Après l’intermède du « conservatisme de la compassion » au début du premier mandat de George Bush fils, le parti républicain s’éloigne encore plus du centre au début des années 2000 et se rapproche des extrêmes, notamment de l’extrême droite religieuse. Tortures et mensonges, violences et racisme systémique dans les polices de certaines grandes villes américaines, écarts de richesse de plus en plus scandaleux, indifférence choquante de l’administration républicaine lors du passage de l’ouragan Katrina à la Nouvelle-Orléans, la période Bush est marquée par une radicalisation à droite qui accouche au début de l’ère Obama du mouvement Tea Party. Trump n’est pas, dans cette brève mise en perspective, une anomalie complète, un homme imprévisible ou un simple bouffon – bien qu’il en soit un pour une partie de l’Amérique qui rit des frasques du personnage. Il s’inscrit dans un courant conservateur qui ne date pas d’hier.
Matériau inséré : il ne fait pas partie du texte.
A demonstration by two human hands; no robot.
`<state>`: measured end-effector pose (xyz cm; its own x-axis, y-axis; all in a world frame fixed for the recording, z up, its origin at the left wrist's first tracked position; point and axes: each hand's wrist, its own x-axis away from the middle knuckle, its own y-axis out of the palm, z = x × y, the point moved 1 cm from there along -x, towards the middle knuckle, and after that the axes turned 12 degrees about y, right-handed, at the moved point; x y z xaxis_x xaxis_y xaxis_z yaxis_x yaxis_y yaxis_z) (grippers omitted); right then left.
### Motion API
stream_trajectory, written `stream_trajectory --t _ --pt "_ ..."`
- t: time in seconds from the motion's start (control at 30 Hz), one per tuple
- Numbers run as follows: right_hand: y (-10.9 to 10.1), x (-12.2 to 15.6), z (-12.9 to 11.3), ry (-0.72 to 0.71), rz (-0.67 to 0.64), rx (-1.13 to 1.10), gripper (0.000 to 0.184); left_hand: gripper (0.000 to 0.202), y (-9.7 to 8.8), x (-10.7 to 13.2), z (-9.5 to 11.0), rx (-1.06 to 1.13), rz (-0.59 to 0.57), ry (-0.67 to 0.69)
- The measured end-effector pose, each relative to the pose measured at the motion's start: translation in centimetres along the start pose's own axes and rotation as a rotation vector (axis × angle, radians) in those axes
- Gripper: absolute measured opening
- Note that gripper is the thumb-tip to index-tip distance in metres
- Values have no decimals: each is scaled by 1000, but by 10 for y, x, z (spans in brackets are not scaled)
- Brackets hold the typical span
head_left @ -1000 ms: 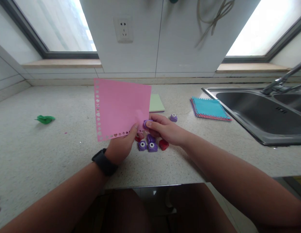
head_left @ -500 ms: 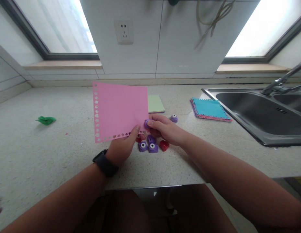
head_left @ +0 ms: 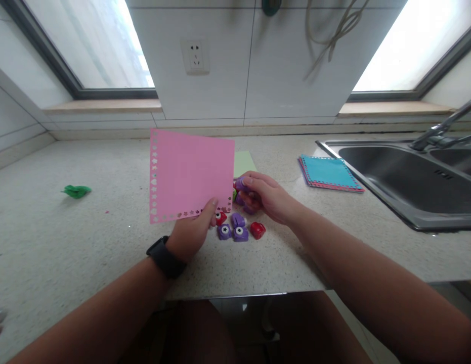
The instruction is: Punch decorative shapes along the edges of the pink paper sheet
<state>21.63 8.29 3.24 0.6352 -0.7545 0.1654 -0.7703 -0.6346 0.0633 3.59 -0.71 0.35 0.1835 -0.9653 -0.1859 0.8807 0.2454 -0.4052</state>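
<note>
My left hand (head_left: 195, 227) pinches the lower edge of a pink sheet of paper (head_left: 191, 172), held tilted above the counter. Small cut-out shapes run down the sheet's left side and along its bottom. Just off the sheet's right edge, my right hand (head_left: 267, 197) is closed on a small purple craft punch (head_left: 242, 184). Below the hands lie more purple punches (head_left: 241, 233) and red ones (head_left: 257, 230), some showing a white disc with a dark star. Others behind my right fingers are partly hidden.
Behind the pink sheet lies light green paper (head_left: 245, 161). A stack of blue and pink punched sheets (head_left: 330, 172) sits beside the steel sink (head_left: 387, 167) on the right. Crumpled green material (head_left: 76, 191) lies on the counter (head_left: 87, 242) at left.
My right hand has moved slightly right and up with the purple punch, away from the sheet's edge. The punch is now clear of the paper. My left hand still holds the sheet.
</note>
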Motion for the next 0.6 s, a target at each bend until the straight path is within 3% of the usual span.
stream_trajectory --t 0.1,0.2,0.27,0.43,0.6 --pt "-13 -1 -5 -78 175 193 25 55 -1 -1 -3 0 -37 -22" --pt "-31 -3 -9 -236 399 623 27 56 -1 -3 -2 13 -23 3" --pt "-41 -7 -8 -253 513 875 26 56 0 -4 -2 33 -18 5" --pt "-56 -15 -2 -127 541 1181 32 55 2 -7 -6 129 -11 20" --pt "-55 -15 -3 -61 581 1309 35 53 2 -8 -16 200 61 20"
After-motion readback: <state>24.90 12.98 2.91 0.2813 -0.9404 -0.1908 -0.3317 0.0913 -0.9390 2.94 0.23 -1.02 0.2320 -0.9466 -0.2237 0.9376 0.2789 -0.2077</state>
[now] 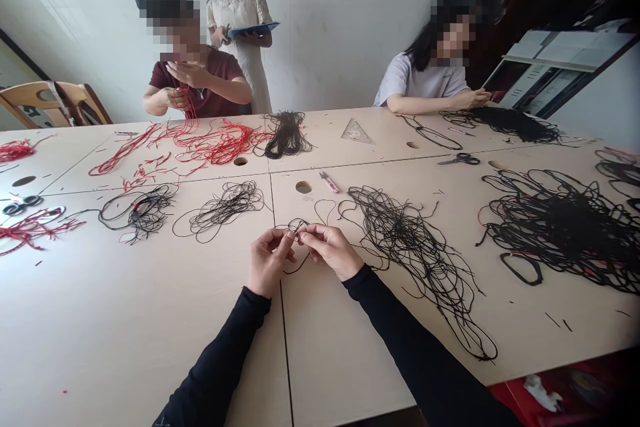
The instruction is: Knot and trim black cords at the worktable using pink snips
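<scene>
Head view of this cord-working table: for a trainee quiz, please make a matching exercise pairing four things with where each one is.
Things
1. Small black cord loop
2. Pink utility knife
3. Black-handled scissors
4. Red cord tangle

Places
A. In front of the seated co-worker in a maroon top
B. Just right of a round table hole
C. Pinched between the left hand and right hand
D. Just left of another round table hole

Pairs: 1-C, 2-B, 3-D, 4-A
</scene>
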The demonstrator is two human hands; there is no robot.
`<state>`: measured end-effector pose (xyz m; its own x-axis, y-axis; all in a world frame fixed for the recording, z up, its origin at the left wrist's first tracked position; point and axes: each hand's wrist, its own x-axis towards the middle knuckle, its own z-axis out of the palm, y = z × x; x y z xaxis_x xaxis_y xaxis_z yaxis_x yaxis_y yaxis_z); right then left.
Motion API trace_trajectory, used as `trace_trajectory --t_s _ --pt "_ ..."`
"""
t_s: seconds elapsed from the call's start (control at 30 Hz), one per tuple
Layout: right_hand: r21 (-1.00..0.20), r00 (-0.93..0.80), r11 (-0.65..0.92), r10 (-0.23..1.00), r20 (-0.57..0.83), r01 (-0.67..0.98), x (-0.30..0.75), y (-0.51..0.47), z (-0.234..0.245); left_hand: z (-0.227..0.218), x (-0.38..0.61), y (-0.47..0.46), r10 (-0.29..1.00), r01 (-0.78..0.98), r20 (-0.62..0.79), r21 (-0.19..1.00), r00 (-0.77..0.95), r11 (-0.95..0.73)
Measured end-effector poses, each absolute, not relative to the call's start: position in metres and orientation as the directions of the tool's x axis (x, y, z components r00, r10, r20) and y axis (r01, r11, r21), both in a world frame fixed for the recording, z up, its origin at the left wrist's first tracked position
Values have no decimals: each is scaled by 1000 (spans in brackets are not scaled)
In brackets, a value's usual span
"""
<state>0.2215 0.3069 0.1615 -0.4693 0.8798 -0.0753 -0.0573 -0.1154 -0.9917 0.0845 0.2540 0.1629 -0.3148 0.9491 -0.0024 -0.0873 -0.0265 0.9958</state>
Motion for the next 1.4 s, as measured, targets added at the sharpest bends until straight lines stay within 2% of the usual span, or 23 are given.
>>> trace_trajectory --t_s 0.17,0.33,0.5,0.77,0.93,1.27,1.4 --pt "-963 -487 -233 862 -138 -140 223 307 162 163 85 254 957 -71 14 997 -288 -36" --pt "-931 -533 -332 821 -205 -154 223 306 162 164 85 254 949 -61 14 997 -314 -35" --pt "-925 -546 -352 808 -222 -144 222 305 163 163 85 254 940 -60 25 997 -340 -48" --pt "-975 -533 -216 831 -158 -48 222 304 163 166 84 253 927 -3 44 999 -372 -49" --pt "-994 -525 -101 845 -104 35 220 302 164 163 82 254 923 -46 30 998 -383 -52" --pt "-996 -507 -78 858 -84 33 222 304 162 162 83 255 918 -288 -69 956 -390 -51" --pt "-1000 -487 1 873 -5 13 221 303 163 163 80 256 954 -467 -157 884 -257 20"
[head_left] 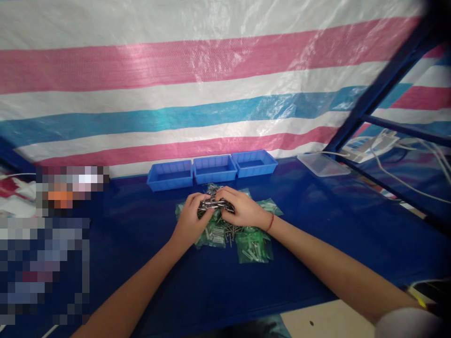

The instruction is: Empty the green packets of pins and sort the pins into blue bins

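Observation:
Between my two hands is a bunch of thin, shiny metal screws (215, 204), lying mostly sideways; their threads are too small to make out. My left hand (193, 217) closes on the bunch's left end, thumb in front. On the right end, my right hand (244, 209) curls its fingers over the top with the thumb below. Loose screws (230, 231) lie in a pile under the hands. Around that pile are greenish clear plastic bags with small metal parts, among them a bag (254, 248) at the front right and another bag (214, 234) at the front left.
Three blue plastic bins (169, 174) stand in a row behind the pile, by the striped sheet (176, 112). A clear plastic lid (323, 164) lies at the back right near white cables (387, 176). The blue table (317, 206) carries everything. The left side is pixelated.

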Motion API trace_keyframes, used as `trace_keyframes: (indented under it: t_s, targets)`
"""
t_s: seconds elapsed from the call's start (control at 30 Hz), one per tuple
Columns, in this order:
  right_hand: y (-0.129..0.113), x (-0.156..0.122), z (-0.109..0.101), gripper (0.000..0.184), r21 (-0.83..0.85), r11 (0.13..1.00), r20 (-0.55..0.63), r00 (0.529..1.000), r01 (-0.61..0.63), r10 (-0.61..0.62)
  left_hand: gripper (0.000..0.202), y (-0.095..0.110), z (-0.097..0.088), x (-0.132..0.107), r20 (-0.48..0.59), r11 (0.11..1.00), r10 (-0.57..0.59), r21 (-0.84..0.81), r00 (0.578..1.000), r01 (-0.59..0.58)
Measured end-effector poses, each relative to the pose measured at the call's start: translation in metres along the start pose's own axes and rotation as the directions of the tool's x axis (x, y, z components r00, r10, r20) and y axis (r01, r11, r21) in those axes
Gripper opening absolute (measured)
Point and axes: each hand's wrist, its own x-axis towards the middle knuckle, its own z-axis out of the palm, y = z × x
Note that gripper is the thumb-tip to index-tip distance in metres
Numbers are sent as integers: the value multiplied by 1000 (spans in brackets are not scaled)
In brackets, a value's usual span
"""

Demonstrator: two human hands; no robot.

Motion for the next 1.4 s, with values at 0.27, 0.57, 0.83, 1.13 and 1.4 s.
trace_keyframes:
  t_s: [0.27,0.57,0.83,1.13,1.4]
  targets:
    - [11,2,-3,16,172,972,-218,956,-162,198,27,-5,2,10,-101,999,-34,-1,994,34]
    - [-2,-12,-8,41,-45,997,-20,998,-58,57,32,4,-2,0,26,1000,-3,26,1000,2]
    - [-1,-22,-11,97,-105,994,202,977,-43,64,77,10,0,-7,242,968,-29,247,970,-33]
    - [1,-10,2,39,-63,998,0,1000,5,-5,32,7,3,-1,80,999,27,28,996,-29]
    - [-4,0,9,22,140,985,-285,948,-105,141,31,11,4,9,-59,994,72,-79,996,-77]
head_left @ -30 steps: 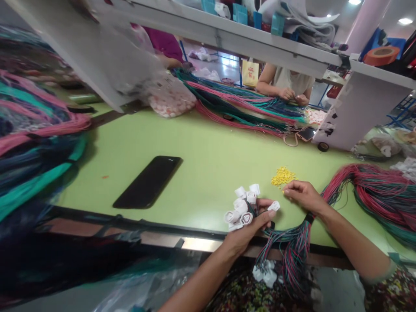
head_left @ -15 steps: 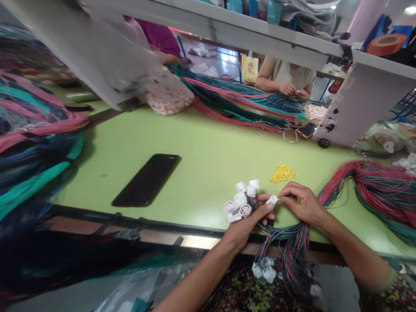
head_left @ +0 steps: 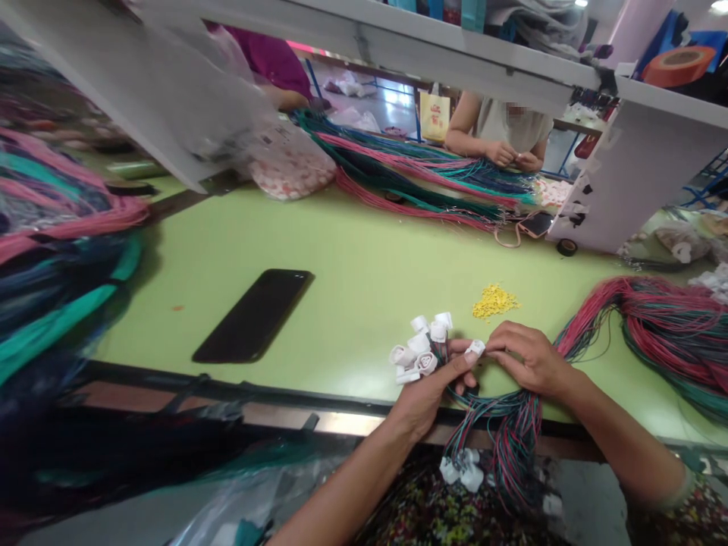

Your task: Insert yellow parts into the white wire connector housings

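My left hand (head_left: 435, 387) pinches a white plastic connector (head_left: 475, 348) between thumb and fingers. A cluster of more white connectors (head_left: 419, 345), joined to thin wires, sticks out beyond that hand to the left. Against the right end of the pinched connector, my right hand (head_left: 526, 356) has thumb and forefinger pressed together; whatever is between those fingertips is too small to make out. Green, red and dark wires (head_left: 515, 417) run below both hands and over the table edge. Several white connectors (head_left: 463, 469) hang from them above my lap. Small yellow pieces (head_left: 494, 301) lie heaped just past my hands.
A black phone (head_left: 254, 315) lies on the green table (head_left: 364, 258). Thick wire bundles (head_left: 654, 326) rest at right, with others (head_left: 62, 205) at left. Under the shelf (head_left: 398, 45), a co-worker's hands (head_left: 515, 157) are at more wires. A black tape roll (head_left: 567, 247) is near the upright panel.
The yellow bit seen at my right fingertips no longer shows, and those fingers sit closer against the connector. My left hand keeps its grip. The view has shifted slightly.
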`<state>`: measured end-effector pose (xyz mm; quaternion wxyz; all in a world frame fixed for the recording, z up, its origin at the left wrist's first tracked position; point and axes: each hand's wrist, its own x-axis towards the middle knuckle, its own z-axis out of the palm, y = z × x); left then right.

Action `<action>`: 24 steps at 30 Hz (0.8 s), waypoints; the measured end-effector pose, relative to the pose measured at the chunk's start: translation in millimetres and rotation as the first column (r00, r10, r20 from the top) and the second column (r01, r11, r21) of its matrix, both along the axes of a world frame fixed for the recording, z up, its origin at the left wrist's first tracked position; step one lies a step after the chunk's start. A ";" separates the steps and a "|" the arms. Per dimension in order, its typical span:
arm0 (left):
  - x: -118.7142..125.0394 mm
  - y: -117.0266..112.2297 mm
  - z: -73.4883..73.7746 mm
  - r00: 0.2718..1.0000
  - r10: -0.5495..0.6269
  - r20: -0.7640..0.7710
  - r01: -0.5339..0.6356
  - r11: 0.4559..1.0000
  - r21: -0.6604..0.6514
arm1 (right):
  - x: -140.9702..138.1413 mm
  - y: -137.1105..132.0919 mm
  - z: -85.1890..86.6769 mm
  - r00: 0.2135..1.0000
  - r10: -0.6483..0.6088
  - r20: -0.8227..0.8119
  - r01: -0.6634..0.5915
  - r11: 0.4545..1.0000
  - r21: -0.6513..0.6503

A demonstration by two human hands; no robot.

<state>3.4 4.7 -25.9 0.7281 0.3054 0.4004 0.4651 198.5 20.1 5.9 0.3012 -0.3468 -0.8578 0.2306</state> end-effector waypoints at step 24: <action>2.9 -6.1 -5.7 0.989 0.102 -0.106 -0.078 0.975 0.210 | -22.0 -24.4 6.0 0.912 -0.260 -0.318 0.255 0.965 -0.058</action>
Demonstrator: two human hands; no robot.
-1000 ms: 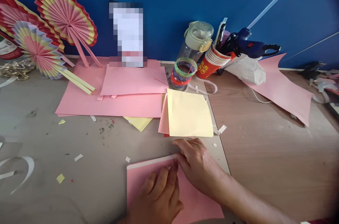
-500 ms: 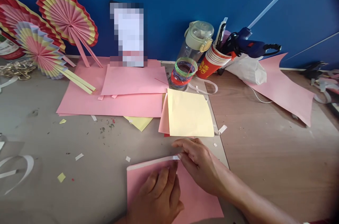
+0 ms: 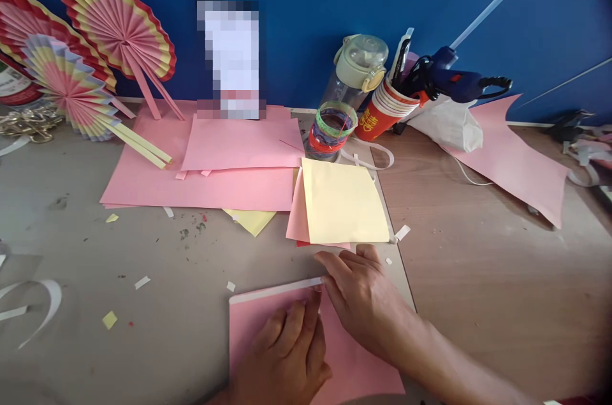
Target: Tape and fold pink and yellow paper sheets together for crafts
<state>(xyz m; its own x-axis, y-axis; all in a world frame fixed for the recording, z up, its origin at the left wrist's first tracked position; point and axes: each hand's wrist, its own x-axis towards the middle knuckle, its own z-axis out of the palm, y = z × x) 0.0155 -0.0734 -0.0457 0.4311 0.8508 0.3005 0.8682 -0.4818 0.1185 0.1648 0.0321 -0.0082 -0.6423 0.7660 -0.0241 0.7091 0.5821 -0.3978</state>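
Observation:
A sheet of pink paper (image 3: pixel 361 363) lies at the near edge of the table, with a narrow white strip like double-sided tape (image 3: pixel 277 290) along its far edge. My left hand (image 3: pixel 287 351) rests on the sheet, fingers bent side by side, fingertips just below the strip's right end. At that end my right hand (image 3: pixel 366 293) touches the strip with its thumb tip. Its index finger reaches out above the thumb, with a gap between them; the other fingers curl behind. Beyond the right hand lies a cream sheet (image 3: pixel 345 201) over pink paper.
Folded paper fans (image 3: pixel 122 29) stand at the back left. Large pink sheets (image 3: pixel 143 182) lie before a blurred-out upright rectangle (image 3: pixel 232 54). A bottle (image 3: pixel 358 67) and paper cups (image 3: pixel 382 115) with pens and a blue glue gun (image 3: pixel 454 83) stand behind. Paper scraps (image 3: pixel 109 319) dot the table.
My right hand has turned slightly and its index finger has shifted a little right. The strip's right end, shiny and creased before, looks flatter. My left hand stays put.

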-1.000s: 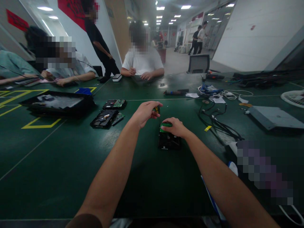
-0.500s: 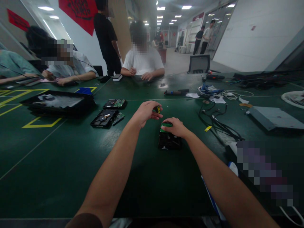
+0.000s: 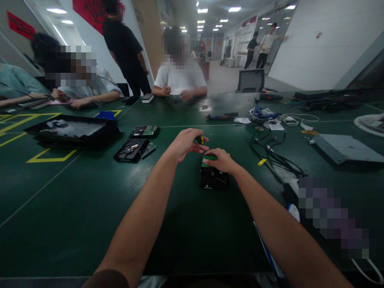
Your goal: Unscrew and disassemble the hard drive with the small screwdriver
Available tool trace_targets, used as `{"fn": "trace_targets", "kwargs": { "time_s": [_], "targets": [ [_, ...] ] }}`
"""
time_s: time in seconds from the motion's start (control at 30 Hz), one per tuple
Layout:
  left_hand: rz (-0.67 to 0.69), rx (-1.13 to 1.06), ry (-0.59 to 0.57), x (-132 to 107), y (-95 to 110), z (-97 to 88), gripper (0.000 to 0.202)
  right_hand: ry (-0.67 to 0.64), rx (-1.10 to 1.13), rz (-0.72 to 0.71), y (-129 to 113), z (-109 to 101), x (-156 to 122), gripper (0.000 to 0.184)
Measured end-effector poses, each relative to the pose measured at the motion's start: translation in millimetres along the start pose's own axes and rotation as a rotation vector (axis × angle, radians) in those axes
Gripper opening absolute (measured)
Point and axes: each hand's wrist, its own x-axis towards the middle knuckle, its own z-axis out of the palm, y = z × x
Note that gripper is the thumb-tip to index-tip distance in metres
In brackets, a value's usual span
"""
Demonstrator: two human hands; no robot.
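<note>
A black hard drive (image 3: pixel 213 179) lies flat on the green table in front of me, with a green circuit board (image 3: pixel 207 161) at its far end. My right hand (image 3: pixel 221 160) grips that end, thumb over the board and fingers along the far edge. Just beyond and to the left, my left hand (image 3: pixel 189 143) curls around a screwdriver, of which only the black-and-yellow handle (image 3: pixel 200 139) shows. Its shaft and tip are hidden, so I cannot tell whether it touches the drive.
Left of my arms lie another hard drive (image 3: pixel 144 131), an opened one (image 3: pixel 131 150) and a loose board (image 3: pixel 149 149). A black tray (image 3: pixel 72 134) stands farther left. Cables (image 3: pixel 274 154), a grey metal box (image 3: pixel 345 148) and a yellow tag (image 3: pixel 262 162) are at right. A person (image 3: pixel 180 76) sits opposite.
My left hand has shifted very slightly to the right, toward the drive. My right hand and the drive hold the same place. A standing person in black has leaned in the background.
</note>
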Motion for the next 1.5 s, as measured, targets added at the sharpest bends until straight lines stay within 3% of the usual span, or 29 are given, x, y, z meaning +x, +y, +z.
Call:
{"fn": "trace_targets", "kwargs": {
  "time_s": [0.23, 0.5, 0.7, 0.97, 1.17, 1.5],
  "targets": [
    [0.08, 0.175, 0.069, -1.2, 1.8, -2.6, 0.02, -0.009, 0.016, -0.01, -1.8, -2.1, -0.7, 0.041],
    [0.017, 0.025, 0.018, 1.4, -0.9, -3.3, 0.018, -0.002, 0.005, -0.003, -2.2, -1.8, -1.2, 0.041],
    [0.047, 0.081, 0.074, 2.2, -0.1, -4.5, 0.02, -0.014, -0.017, 0.015, -3.5, -2.4, -0.6, 0.043],
    [0.0, 0.016, 0.008, 3.7, -1.9, -3.9, 0.021, -0.01, -0.011, 0.01, -4.0, -3.0, -1.6, 0.042],
    [0.054, 0.072, 0.054, 3.6, -1.7, -3.6, 0.021, -0.01, -0.012, 0.003, -3.7, -3.4, -1.6, 0.043],
    [0.016, 0.006, 0.031, 2.1, -1.7, -3.2, 0.017, 0.0, -0.006, -0.021, -0.4, -0.7, -0.5, 0.04]
  ]
}}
L’historien français, Romain Huret, le rappelait le 6 mars 2016 dans une tribune publiée dans le journal Libération, « Donald Trump est le résultat de décennies de mobilisations d’hommes et de femmes conservatrices dans les banlieues états-uniennes. […] Les propos sont souvent virulents, et les militantes ne sont pas les plus timorées. En cela, Trump leur ressemble pleinement, et leur choix n’a rien d’une folie ou d’une manipulation ».


 

Andrew Jackson


 

Trump était tellement outrancier et sidérant qu’un de ses célèbres prédécesseurs, le 7e président, Andrew Jackson, que l’on a comparé à Trump, a été présenté comme un personnage presque sans histoire. Jackson est un homme de l’ouest – il est né dans l’arrière pays de la Caroline du Sud de parents irlando-écossais. Apprenti sellier, il gravit tous les échelons pour devenir spéculateur terrien, esclavagiste, général, représentant du Tennessee au Congrès puis président en 1828. Jackson est l’incarnation du self-made man. Tout le contraire de Trump.


 

Les détracteurs de Jackson le décrivent, en 1828, comme un ivrogne, un criminel et un dévoyé et décrivent sa mère comme une prostituée. Insultes politiques à part, qui nous rappellent à quel point le langage politique avant Trump n’était pas moins outrancier et coloré, joue un rôle clé dans la déportation de dizaines de milliers d’autochtones de l’est à l’ouest du Mississippi, épisode célèbre de l’histoire des États-Unis qui se solde par la mort de milliers d’hommes, de femmes et d’enfants.